_DESCRIPTION OF THE TASK_
Starting at the first line, reproduce the listing below in full, exactly as given.

....

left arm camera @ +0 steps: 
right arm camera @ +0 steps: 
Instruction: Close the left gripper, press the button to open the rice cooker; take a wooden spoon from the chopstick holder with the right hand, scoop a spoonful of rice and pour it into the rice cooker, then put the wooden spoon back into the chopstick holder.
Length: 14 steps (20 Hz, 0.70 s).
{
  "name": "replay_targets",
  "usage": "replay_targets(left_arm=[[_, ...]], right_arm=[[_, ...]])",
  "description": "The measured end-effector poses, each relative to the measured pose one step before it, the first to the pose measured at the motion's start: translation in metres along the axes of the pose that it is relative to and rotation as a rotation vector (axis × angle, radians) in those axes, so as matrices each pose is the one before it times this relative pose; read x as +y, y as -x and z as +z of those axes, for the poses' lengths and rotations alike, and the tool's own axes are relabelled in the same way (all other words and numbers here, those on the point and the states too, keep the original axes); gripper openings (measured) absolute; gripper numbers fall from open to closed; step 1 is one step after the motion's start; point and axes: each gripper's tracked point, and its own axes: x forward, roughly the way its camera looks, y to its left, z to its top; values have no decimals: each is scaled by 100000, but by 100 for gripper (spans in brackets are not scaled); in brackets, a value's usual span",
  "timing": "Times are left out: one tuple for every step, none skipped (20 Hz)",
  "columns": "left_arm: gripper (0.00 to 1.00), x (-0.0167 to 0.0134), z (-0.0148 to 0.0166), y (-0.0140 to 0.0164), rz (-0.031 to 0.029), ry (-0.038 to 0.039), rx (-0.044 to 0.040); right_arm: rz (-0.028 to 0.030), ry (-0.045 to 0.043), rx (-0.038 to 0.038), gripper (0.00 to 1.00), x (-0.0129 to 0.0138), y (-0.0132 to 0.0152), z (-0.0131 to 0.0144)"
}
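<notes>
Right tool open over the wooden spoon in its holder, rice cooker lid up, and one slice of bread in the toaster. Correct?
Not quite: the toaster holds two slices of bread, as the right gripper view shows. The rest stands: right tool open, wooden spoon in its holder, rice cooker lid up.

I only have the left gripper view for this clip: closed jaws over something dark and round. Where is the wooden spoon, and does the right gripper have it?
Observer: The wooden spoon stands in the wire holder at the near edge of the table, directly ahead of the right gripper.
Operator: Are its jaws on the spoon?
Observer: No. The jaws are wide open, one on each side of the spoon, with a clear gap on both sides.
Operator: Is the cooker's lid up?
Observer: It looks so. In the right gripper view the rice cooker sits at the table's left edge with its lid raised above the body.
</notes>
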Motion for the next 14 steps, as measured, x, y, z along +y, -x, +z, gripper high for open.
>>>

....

_WRITTEN ANSWER_
left arm camera @ +0 steps: 
right arm camera @ +0 steps: 
Instruction: Close the left gripper, press the button to open the rice cooker; take a wooden spoon from the chopstick holder with the right hand, scoop a spoonful of rice and pour it into the rice cooker, then put the wooden spoon back into the chopstick holder.
Length: 14 steps (20 Hz, 0.70 s).
{
  "name": "replay_targets",
  "usage": "replay_targets(left_arm=[[_, ...]], right_arm=[[_, ...]])",
  "description": "The measured end-effector poses, each relative to the measured pose one step before it, the first to the pose measured at the motion's start: translation in metres along the axes of the pose that it is relative to and rotation as a rotation vector (axis × angle, radians) in those axes, so as matrices each pose is the one before it times this relative pose; read x as +y, y as -x and z as +z of those axes, for the poses' lengths and rotations alike, and the tool's own axes are relabelled in the same way (all other words and numbers here, those on the point and the states too, keep the original axes); gripper openings (measured) absolute; gripper numbers fall from open to closed; step 1 is one step after the motion's start; point and axes: each gripper's tracked point, and its own axes: x forward, roughly the way its camera looks, y to its left, z to its top; values have no decimals: each is scaled by 100000, but by 100 for gripper (spans in brackets are not scaled); in brackets, a value's usual span",
  "timing": "Times are left out: one tuple for every step, none skipped (20 Hz)",
  "columns": "left_arm: gripper (0.00 to 1.00), x (-0.0167 to 0.0134), z (-0.0148 to 0.0166), y (-0.0140 to 0.0164), rz (-0.031 to 0.029), ry (-0.038 to 0.039), rx (-0.044 to 0.040); right_arm: rz (-0.028 to 0.030), ry (-0.045 to 0.043), rx (-0.038 to 0.038), gripper (0.00 to 1.00), x (-0.0129 to 0.0138), y (-0.0132 to 0.0152), z (-0.0131 to 0.0144)"
}
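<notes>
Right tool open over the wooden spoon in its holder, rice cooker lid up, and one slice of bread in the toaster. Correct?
Not quite: the toaster holds two slices of bread, as the right gripper view shows. The rest stands: right tool open, wooden spoon in its holder, rice cooker lid up.

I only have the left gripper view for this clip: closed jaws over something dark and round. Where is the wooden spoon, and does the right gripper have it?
Observer: The wooden spoon stands in the wire holder at the near edge of the table, directly ahead of the right gripper.
Operator: Are its jaws on the spoon?
Observer: No. The jaws are wide open, one on each side of the spoon, with a clear gap on both sides.
Operator: Is the cooker's lid up?
Observer: It looks so. In the right gripper view the rice cooker sits at the table's left edge with its lid raised above the body.
</notes>
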Motion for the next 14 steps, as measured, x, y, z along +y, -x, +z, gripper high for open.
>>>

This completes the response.